### Source information

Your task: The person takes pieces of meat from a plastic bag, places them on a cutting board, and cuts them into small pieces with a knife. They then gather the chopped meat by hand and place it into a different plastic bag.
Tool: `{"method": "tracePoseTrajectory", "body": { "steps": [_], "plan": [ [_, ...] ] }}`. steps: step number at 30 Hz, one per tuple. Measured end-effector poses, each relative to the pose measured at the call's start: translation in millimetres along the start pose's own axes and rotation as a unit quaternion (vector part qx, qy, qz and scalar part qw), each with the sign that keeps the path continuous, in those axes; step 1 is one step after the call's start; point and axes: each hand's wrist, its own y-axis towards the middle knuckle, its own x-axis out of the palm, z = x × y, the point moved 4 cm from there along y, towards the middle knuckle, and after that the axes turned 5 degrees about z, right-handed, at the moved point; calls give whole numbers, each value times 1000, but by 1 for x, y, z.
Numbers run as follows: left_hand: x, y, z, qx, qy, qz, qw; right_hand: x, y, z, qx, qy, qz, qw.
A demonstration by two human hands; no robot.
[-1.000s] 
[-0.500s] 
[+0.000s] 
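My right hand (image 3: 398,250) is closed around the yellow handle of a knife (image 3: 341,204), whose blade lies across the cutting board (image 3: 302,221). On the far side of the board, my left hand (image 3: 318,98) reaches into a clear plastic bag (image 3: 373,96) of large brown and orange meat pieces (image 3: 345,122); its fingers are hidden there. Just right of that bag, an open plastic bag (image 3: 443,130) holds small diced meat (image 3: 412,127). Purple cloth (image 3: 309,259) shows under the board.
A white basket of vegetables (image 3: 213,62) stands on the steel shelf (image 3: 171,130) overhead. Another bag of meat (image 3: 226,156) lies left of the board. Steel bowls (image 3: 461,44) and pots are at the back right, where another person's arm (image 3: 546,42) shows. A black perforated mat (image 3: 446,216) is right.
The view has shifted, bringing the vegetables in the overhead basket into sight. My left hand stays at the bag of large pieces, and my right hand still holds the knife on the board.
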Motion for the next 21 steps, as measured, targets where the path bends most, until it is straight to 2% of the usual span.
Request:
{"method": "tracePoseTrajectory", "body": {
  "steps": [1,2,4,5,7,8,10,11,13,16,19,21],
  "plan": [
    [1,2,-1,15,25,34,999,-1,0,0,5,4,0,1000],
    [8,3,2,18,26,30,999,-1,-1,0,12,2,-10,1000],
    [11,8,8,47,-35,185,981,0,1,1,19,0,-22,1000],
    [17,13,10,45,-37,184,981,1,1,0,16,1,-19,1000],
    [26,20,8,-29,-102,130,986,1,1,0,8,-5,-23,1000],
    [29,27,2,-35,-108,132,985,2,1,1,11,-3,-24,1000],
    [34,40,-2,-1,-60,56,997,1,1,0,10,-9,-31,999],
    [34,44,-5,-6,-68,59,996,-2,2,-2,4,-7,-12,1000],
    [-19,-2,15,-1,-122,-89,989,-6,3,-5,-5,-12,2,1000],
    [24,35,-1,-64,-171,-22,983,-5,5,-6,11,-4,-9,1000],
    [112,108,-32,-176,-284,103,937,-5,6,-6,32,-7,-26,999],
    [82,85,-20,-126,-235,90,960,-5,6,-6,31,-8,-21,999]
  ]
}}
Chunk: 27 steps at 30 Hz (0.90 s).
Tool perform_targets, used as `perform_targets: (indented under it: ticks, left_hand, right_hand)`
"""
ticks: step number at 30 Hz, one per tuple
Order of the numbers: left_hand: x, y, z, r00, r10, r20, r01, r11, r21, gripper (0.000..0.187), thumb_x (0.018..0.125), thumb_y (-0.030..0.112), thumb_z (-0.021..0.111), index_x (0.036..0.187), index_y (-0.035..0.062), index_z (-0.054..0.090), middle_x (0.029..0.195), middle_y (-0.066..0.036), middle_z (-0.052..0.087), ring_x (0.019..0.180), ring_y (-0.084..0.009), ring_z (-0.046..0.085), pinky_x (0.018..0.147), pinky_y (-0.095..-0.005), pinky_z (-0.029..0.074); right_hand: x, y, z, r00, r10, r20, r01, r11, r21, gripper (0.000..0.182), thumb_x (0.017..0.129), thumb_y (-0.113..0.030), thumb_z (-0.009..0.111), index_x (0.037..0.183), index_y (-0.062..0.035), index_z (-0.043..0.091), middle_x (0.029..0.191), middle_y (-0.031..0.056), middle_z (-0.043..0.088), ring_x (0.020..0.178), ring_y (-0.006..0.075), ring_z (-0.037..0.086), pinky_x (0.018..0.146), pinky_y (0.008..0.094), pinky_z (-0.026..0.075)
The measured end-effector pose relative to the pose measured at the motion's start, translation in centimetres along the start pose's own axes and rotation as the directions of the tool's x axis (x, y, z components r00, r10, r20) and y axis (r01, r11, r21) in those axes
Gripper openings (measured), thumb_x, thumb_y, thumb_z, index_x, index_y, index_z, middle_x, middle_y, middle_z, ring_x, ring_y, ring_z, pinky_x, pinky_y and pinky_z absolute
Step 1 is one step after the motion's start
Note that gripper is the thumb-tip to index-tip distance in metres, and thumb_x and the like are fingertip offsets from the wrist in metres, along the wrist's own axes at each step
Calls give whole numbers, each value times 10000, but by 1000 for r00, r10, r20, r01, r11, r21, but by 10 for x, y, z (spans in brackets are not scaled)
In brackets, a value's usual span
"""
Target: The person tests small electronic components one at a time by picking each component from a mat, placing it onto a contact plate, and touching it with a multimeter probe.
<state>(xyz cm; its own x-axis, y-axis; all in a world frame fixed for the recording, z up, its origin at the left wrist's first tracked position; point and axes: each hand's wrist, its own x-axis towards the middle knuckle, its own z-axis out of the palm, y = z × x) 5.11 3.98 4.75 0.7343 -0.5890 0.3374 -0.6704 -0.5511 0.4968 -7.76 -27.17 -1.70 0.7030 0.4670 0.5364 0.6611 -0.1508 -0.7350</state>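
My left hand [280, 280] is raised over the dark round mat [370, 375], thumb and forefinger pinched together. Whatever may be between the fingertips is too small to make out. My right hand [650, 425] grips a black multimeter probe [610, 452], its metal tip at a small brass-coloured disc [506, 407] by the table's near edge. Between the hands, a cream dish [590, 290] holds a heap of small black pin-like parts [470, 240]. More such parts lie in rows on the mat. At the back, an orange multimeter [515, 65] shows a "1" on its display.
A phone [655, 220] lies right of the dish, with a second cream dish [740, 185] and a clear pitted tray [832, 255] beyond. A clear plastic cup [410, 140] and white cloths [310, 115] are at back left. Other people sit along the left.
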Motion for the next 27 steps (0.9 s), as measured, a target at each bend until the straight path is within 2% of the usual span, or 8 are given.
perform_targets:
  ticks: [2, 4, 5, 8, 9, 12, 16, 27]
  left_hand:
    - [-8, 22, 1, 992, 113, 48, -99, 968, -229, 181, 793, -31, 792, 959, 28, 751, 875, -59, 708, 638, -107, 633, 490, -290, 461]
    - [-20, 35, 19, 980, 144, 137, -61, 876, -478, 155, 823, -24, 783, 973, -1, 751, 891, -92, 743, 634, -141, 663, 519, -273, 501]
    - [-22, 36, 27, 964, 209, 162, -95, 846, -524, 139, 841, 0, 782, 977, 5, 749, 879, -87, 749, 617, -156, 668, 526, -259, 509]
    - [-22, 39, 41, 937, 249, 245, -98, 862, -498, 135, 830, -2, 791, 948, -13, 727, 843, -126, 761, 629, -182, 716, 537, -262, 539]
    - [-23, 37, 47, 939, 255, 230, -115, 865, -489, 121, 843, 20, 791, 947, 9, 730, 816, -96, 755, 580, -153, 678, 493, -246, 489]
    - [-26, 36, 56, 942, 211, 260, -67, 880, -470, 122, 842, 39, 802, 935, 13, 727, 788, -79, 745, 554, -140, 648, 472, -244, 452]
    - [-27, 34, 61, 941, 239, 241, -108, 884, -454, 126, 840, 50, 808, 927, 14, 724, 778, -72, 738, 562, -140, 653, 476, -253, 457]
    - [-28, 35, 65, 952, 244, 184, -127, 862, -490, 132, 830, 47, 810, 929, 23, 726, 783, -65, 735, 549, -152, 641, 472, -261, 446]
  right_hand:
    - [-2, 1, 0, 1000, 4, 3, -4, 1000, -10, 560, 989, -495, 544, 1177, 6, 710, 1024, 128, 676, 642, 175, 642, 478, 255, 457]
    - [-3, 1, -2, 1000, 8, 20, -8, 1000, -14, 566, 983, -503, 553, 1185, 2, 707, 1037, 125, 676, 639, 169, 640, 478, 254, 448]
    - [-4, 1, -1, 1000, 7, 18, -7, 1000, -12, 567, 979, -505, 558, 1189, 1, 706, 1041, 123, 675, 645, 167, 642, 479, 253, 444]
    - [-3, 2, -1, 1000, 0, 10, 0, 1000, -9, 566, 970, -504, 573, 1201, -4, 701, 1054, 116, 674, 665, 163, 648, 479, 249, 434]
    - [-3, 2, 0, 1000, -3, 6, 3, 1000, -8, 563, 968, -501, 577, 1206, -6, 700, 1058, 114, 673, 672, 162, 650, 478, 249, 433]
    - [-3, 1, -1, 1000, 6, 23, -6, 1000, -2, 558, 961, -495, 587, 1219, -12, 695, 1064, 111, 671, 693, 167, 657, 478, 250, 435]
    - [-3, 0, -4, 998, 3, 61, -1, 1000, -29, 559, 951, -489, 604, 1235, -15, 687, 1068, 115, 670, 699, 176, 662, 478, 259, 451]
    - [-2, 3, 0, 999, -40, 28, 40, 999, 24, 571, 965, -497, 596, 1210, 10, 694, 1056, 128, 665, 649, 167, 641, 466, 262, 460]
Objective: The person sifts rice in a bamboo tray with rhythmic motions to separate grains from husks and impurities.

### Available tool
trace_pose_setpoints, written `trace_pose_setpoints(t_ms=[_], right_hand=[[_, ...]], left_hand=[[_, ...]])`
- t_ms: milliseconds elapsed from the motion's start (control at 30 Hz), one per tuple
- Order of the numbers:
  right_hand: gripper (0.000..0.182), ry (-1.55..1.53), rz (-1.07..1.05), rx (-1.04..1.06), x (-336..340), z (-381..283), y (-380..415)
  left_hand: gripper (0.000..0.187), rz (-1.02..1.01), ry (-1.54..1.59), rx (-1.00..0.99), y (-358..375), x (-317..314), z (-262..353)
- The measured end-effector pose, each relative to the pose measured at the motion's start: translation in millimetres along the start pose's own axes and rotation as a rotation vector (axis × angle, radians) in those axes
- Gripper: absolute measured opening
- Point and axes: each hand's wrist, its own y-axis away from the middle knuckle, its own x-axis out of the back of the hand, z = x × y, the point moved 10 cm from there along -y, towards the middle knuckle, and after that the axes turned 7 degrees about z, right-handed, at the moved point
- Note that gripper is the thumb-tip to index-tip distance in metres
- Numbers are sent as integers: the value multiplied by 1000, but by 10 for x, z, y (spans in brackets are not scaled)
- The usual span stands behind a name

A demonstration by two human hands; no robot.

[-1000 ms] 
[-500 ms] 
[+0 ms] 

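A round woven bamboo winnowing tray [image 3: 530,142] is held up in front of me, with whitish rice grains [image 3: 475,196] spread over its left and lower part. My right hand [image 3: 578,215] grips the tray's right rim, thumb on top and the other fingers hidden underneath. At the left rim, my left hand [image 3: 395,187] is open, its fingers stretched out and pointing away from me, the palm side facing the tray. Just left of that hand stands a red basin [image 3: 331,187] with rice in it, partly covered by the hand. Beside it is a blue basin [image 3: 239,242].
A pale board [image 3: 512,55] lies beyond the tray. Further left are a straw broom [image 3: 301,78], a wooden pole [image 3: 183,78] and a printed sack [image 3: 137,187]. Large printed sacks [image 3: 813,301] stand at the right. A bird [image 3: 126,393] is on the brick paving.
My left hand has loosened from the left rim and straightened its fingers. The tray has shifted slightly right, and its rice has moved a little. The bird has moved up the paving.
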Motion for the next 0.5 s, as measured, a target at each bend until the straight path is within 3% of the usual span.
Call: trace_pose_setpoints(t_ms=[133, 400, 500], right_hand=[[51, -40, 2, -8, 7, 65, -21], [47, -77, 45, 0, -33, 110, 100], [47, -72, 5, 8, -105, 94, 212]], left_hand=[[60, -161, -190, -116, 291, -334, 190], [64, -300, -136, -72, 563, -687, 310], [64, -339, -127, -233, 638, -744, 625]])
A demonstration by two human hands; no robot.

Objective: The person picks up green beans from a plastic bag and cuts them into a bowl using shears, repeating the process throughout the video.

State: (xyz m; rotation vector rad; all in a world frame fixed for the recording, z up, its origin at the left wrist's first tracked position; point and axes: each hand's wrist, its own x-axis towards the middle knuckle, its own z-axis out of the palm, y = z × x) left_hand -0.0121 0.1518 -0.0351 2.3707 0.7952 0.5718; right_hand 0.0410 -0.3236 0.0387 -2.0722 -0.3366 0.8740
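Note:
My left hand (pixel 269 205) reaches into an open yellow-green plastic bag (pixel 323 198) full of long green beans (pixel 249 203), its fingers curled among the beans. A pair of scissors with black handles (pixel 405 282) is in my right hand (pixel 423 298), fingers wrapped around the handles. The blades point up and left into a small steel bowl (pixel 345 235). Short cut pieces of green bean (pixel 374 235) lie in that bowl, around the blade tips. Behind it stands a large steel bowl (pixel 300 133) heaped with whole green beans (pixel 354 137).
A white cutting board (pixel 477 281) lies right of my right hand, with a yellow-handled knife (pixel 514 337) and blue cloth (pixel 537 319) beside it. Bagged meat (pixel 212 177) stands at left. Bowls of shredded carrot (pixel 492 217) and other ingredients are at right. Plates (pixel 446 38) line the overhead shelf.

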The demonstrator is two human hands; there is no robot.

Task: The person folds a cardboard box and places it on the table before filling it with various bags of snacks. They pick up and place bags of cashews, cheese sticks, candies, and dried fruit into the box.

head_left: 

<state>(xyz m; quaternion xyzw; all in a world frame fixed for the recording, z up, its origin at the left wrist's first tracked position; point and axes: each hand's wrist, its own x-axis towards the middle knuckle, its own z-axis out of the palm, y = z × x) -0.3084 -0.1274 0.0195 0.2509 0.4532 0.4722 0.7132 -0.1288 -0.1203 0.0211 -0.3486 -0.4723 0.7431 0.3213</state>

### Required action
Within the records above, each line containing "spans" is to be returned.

### Result below
Calls give whole numbers, each value times 10000, but by 1000 for r00, r10, r20, r01, r11, r21, but by 10 for x, y, z (spans in brackets are not scaled)
- Numbers are sent as integers: the value multiplied by 1000, but by 10 for x, z, y (spans in brackets are not scaled)

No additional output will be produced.